THE PROBLEM
Each line in the records below, from the one that contains "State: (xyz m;" to the one that contains "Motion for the", should be reproduced exactly, the first and last included.

RECORD EXCERPTS
======
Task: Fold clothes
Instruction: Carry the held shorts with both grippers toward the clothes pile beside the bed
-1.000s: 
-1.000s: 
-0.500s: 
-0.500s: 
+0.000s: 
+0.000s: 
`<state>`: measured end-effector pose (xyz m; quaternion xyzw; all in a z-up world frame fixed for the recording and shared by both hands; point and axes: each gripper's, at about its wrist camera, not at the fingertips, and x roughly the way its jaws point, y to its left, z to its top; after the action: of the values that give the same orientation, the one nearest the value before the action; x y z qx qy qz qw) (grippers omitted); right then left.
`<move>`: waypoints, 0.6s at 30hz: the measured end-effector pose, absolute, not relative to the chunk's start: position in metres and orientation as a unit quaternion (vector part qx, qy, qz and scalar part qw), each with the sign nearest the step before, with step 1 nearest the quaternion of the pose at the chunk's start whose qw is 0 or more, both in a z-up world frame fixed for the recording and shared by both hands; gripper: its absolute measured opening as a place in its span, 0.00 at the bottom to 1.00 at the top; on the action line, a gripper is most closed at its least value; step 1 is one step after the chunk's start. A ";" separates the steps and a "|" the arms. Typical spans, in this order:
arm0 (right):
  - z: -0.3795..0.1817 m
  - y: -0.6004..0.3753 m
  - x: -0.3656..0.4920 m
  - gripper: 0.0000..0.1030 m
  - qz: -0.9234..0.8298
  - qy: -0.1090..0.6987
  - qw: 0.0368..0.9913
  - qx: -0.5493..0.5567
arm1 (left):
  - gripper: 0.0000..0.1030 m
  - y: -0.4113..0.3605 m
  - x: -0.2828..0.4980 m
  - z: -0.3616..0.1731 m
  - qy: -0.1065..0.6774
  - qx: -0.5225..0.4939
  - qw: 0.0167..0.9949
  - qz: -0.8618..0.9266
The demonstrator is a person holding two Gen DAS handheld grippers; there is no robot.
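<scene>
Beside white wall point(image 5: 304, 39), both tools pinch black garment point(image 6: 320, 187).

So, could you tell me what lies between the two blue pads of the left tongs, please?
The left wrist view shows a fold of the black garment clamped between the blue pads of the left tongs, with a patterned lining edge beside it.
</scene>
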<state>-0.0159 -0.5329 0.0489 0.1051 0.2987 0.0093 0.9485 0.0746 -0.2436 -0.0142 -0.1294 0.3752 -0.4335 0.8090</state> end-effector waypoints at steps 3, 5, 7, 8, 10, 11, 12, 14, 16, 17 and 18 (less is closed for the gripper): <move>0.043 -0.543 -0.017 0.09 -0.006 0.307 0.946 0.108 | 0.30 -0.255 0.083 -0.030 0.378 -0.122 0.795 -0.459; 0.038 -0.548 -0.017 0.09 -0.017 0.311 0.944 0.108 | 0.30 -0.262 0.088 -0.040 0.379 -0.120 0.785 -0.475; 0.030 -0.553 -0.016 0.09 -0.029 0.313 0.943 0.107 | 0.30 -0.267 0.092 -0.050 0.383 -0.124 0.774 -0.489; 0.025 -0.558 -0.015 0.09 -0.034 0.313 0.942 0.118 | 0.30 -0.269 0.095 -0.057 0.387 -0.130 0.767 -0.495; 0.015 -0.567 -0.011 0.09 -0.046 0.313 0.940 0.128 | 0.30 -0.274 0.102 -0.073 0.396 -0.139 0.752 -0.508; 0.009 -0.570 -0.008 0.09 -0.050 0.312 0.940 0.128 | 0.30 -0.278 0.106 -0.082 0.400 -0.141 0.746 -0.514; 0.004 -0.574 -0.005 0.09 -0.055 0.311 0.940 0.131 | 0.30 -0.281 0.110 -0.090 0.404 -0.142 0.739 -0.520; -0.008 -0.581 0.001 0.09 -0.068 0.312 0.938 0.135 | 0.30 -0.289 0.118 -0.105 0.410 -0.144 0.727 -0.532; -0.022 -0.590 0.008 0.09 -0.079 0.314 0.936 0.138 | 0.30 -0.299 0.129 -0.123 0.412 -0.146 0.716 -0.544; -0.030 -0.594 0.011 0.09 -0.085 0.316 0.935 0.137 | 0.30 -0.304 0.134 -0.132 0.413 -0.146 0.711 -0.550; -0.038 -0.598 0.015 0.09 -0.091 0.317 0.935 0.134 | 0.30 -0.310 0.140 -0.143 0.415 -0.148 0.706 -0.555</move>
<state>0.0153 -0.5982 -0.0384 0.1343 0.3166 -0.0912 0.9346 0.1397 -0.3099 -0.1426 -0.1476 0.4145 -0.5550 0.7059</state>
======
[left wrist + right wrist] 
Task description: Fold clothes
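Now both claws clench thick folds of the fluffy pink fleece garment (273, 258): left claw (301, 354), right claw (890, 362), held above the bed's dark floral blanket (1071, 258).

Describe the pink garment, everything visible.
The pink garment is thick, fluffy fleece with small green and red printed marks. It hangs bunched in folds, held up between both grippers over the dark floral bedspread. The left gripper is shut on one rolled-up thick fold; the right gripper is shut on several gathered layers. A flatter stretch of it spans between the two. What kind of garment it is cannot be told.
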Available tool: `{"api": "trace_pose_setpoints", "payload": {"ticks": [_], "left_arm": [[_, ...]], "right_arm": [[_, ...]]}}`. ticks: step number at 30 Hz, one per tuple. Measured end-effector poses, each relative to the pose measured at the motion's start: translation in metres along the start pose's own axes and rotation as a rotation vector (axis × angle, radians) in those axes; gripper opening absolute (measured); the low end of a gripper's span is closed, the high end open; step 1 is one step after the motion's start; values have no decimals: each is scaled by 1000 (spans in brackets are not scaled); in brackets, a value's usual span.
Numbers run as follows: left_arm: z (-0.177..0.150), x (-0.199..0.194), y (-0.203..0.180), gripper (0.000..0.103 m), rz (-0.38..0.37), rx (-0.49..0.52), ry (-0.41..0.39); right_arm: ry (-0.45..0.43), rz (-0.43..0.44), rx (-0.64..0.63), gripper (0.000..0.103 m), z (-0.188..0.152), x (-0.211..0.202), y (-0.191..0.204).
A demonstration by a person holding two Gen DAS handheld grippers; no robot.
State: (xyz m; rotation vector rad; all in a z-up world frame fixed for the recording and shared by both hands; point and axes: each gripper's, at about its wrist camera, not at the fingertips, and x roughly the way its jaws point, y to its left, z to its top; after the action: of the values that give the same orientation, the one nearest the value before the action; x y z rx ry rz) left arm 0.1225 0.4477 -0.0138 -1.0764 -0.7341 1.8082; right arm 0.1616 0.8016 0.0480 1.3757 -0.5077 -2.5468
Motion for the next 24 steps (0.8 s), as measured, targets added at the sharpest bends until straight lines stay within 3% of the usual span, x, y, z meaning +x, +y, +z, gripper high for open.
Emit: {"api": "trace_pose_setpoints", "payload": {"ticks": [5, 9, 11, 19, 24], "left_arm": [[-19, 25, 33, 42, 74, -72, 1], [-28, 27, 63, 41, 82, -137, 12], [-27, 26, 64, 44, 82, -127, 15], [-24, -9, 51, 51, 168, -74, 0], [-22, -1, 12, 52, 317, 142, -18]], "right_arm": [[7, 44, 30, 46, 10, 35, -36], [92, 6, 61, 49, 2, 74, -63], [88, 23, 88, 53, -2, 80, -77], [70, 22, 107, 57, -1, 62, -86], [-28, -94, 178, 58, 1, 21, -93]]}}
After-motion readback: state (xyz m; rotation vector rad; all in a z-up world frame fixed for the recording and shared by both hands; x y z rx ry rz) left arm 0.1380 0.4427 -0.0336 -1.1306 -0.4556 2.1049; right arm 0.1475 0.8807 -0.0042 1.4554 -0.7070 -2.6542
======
SOLVED EXERCISE
State: (xyz m; rotation vector rad; all in a z-up world frame fixed for the recording and shared by both hands; point and axes: each gripper's, at about its wrist camera, not at the fingertips, and x roughly the way its jaws point, y to its left, z to its top; after the action: of the values that give the same orientation, the one nearest the value before the action; x y z rx ry rz) left arm 0.1225 0.4477 -0.0138 -1.0764 -0.7341 1.8082; right arm 0.1616 0.8016 0.0480 1.3757 -0.5077 -2.5468
Motion for the next 24 steps (0.8 s), as measured, targets added at the sharpest bends until straight lines stay within 3% of the usual span, x, y, z meaning +x, +y, +z, gripper high for open.

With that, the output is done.